**PROBLEM DESCRIPTION:** Reproduce the listing below verbatim.

**DATASET SECTION:**
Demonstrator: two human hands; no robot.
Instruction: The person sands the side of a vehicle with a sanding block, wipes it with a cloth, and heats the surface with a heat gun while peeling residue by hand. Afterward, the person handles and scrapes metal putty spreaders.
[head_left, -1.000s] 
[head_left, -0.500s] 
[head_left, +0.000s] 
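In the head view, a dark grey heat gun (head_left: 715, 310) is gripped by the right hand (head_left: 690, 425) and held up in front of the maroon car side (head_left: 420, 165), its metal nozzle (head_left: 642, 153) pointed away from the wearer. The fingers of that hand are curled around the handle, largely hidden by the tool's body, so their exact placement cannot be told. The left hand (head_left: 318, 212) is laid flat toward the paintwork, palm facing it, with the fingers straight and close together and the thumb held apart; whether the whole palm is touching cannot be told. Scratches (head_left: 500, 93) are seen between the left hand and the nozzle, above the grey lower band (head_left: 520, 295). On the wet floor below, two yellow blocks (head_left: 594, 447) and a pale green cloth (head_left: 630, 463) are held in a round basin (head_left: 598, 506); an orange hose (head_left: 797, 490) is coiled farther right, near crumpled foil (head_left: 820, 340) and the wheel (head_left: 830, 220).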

**OUTPUT BELOW:**
Demonstrator: two human hands; no robot.
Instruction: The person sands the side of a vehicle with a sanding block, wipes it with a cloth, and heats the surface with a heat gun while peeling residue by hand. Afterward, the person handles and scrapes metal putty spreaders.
[head_left, -1.000s] 
[head_left, -0.500s] 
[head_left, +0.000s] 
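In the head view, a dark grey heat gun (head_left: 715, 310) is gripped by the right hand (head_left: 690, 425) and held up in front of the maroon car side (head_left: 420, 165), its metal nozzle (head_left: 642, 153) pointed away from the wearer. The fingers of that hand are curled around the handle, largely hidden by the tool's body, so their exact placement cannot be told. The left hand (head_left: 318, 212) is laid flat toward the paintwork, palm facing it, with the fingers straight and close together and the thumb held apart; whether the whole palm is touching cannot be told. Scratches (head_left: 500, 93) are seen between the left hand and the nozzle, above the grey lower band (head_left: 520, 295). On the wet floor below, two yellow blocks (head_left: 594, 447) and a pale green cloth (head_left: 630, 463) are held in a round basin (head_left: 598, 506); an orange hose (head_left: 797, 490) is coiled farther right, near crumpled foil (head_left: 820, 340) and the wheel (head_left: 830, 220).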

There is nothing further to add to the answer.